¿Pasaríamos por bichos raros en este mundo? Probablemente.
En los inicios de nuestra fe, cuando éramos unos pocos, los demás sabían reconocernos.
Podían hacerlo con mucha facilidad.
Éramos como una antorcha que iba iluminando la oscuridad, un mar de esperanza en el que muchos querían navegar. Bastaba vernos para saber que seguíamos a Jesús. Teníamos un sello característico: “El Amor”.
A menudo pienso en ello y en estas palabras de Jesús: “Yo les digo a ustedes que me escuchan: amen a sus enemigos, hagan el bien a los que los odian, bendigan a los que los maldicen, rueguen por los que los maltratan. Al que te golpea una mejilla, preséntale también la otra. Al que te arrebata el manto, entrégale también el vestido. Da al que te pide, y al que te quita lo tuyo no se lo reclames”. (Lc 6, 27-30)
Leí la vida de un santo sacerdote al que asaltaron cruzando un bosque:
“danos todo lo que tienes”.
Y el santo vació sus bolsillos.
Cuando se marchaban, el santo les llamó:
“Esperen. Encontré otra moneda y no deseo mentir”.
Conmovidos por este gesto, los ladrones se arrodillaron ante el sacerdote, pidiéndole perdón. Le devolvieron todo y le prometieron en adelante cambiar.

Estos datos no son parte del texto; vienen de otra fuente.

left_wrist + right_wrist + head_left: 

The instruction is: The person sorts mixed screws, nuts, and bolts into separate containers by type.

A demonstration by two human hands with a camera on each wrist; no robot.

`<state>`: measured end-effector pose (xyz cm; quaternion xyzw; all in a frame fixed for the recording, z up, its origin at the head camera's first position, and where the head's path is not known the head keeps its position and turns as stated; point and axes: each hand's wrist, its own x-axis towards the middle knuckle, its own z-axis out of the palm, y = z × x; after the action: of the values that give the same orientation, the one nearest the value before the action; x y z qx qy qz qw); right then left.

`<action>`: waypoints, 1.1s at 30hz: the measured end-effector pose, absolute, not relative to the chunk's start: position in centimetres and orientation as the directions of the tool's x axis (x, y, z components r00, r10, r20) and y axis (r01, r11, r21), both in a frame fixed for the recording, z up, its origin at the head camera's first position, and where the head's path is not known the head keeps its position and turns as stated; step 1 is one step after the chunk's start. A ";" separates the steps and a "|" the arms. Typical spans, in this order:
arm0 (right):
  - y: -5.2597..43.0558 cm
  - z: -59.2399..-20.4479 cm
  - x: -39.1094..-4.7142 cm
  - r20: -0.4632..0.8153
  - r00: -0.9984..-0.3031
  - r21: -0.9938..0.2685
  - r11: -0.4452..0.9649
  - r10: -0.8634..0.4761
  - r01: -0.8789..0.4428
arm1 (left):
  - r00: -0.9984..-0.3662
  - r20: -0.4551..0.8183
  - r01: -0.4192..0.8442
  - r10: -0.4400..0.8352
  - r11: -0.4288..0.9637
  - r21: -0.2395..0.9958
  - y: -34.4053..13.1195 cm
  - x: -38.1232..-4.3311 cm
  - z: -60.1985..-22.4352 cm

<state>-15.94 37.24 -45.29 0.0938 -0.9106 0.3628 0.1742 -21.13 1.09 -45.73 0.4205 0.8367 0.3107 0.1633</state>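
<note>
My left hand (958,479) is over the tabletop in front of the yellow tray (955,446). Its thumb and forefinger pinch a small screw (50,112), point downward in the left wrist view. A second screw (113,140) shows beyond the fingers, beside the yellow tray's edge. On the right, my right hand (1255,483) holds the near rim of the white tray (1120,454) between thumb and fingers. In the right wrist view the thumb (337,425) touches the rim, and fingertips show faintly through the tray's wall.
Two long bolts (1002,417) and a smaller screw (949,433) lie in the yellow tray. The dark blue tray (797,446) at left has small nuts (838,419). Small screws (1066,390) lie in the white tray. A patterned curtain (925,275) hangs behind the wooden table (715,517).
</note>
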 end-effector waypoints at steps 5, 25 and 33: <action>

Recuerdo un amigo que una vez dijo: “En mi corazón hay un sello. Y ese sello dice: Jesús”.
Este es el distintivo que debe identificar a cada cristiano. Tener a Jesús en el corazón y el alma.

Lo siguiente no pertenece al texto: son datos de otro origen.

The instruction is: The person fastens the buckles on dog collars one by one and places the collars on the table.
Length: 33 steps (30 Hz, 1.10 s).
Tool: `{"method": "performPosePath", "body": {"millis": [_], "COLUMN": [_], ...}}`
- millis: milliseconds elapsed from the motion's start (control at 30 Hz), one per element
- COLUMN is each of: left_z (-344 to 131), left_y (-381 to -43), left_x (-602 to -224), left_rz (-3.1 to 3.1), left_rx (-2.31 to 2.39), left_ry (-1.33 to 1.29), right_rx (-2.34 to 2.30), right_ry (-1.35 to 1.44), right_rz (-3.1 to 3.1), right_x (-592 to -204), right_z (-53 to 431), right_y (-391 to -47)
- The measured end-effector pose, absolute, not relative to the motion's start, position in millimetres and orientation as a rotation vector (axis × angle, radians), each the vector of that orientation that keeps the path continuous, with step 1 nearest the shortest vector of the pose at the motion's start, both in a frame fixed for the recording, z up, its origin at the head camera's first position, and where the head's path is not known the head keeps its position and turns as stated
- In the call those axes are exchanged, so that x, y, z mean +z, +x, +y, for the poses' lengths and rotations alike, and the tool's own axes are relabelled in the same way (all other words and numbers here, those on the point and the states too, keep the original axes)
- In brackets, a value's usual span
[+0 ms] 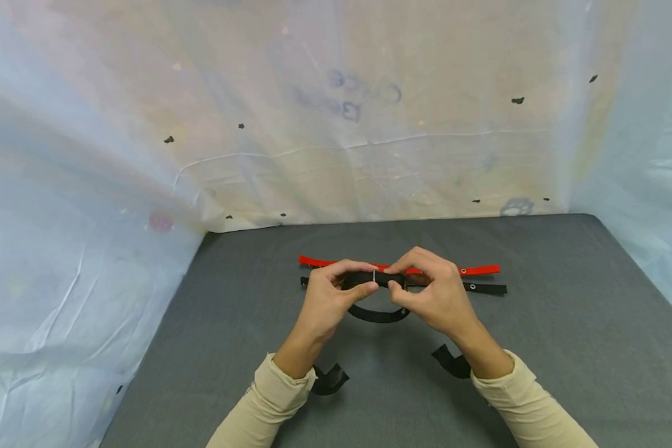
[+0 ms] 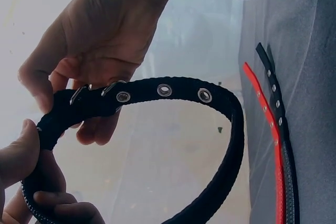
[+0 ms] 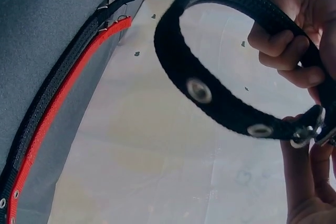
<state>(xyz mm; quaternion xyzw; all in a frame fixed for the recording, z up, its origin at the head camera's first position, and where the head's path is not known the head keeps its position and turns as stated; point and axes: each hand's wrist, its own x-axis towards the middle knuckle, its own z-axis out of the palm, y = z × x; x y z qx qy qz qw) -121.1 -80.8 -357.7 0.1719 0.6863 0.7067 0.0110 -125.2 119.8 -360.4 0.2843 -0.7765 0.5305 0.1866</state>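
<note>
A black dog collar [image 1: 379,316] is closed into a loop and held up between both hands, above the grey table. My left hand [image 1: 329,300] pinches its upper band between thumb and fingers. On the other side of a thin metal loop, my right hand [image 1: 438,295] pinches the same band. Metal-rimmed holes run along the collar [image 2: 181,88] in the left wrist view, and its metal buckle [image 3: 328,136] shows by the fingers in the right wrist view. Fingers partly hide the buckle and the collar's end.
Behind the hands, a red collar [image 1: 480,270] and another black collar [image 1: 486,289] lie straight, side by side, on the grey table [image 1: 246,323]. Translucent plastic sheeting [image 1: 369,174] hangs at the back and both sides. Black bands stand out near both wrists.
</note>
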Motion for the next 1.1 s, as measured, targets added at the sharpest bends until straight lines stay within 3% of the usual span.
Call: {"method": "performPosePath", "body": {"millis": [1100], "left_z": [-89], "left_y": [-123], "left_x": [-348], "left_rz": [1.885], "left_rx": [2.420], "left_ry": [0.385], "right_rx": [1.328], "right_ry": [0.732], "right_rz": [-2.305], "right_x": [-355], "right_z": [122], "right_y": [-127]}}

Por algún motivo, pasé la mañana de ayer pensando en esto: “Si Jesús regresara hoy, ¿cómo reconocería a los suyos?” “¿Qué nos diferencia?”

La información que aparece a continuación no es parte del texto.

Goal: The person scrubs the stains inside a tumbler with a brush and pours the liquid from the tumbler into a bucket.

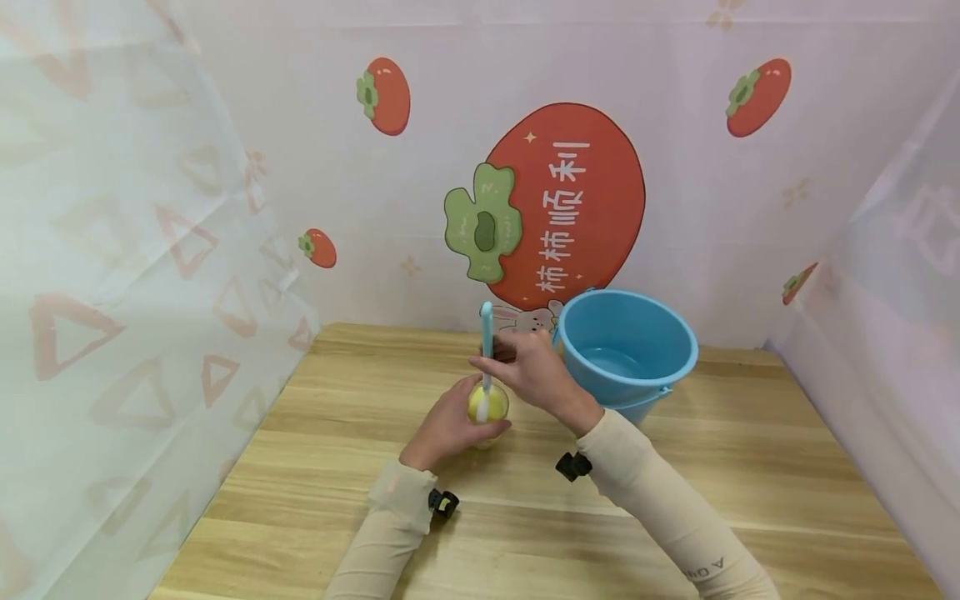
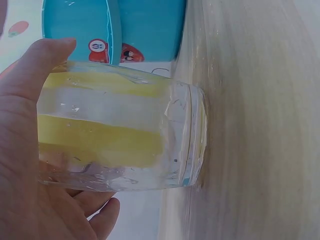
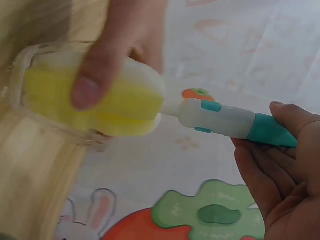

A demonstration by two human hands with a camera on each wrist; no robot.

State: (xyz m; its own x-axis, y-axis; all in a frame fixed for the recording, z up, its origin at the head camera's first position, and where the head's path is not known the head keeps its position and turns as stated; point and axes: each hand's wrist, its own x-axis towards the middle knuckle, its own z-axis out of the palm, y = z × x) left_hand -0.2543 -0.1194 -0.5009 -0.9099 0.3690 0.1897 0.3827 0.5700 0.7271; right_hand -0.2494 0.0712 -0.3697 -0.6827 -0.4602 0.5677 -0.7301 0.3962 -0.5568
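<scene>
Low over the wooden table, my left hand (image 1: 450, 427) grips a clear glass (image 2: 187, 135), its fingers wrapped round the side. In the left wrist view the base of the glass is right at the tabletop. Inside the glass sits the yellow and white sponge head (image 3: 137, 106) of a bottle brush. The brush's white and teal handle (image 3: 220, 120) rises upright out of the glass in the head view. My right hand (image 1: 536, 371) pinches that handle between thumb and fingers, above the left hand.
A blue bucket (image 1: 626, 333) stands at the back of the wooden table (image 1: 337, 483), just right of my right hand. Behind the table hangs a pale sheet (image 1: 420, 208) printed with persimmons, and similar sheets flank both sides.
</scene>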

Fui a misa por la tarde, con mi familia, y el sacerdote habló de ello. Fue increíble. Dios siempre sale al paso y te muestra el camino. Me encantan estas coincidencias suyas. Dos cosas me impresionaron: “Hasta en la forma de caminar se debe reconocer a un cristiano”. “El cristiano siempre está a la escucha de Dios”.
Durante la comunión, el coro cantó una canción a la que no le prestaba atención. De pronto escuché con detenimiento, como cuando te hablan de frente: “Si yo no tengo amor, nada soy”. Al llegar a la casa busqué la carta de San Pablo a los corintios. Cambié una palabra: “amor”, por “cristiano”. Y leí entonces: “El cristiano es paciente y muestra comprensión. El cristiano no tiene celos, no aparenta ni se infla. No actúa con bajeza ni busca su propio interés, no se deja llevar por la ira y olvida lo malo. No se alegra de lo injusto, sino que se goza en la verdad”.
Comprendí lo que nos diferencia: "El amor”.
La Madre Teresa tenía la clave que faltaba en mi búsqueda.
“¿Por qué hacen estas cosas?”, le preguntaron una vez.
Y ella, con gran serenidad respondió: “Lo hacemos por Jesús”.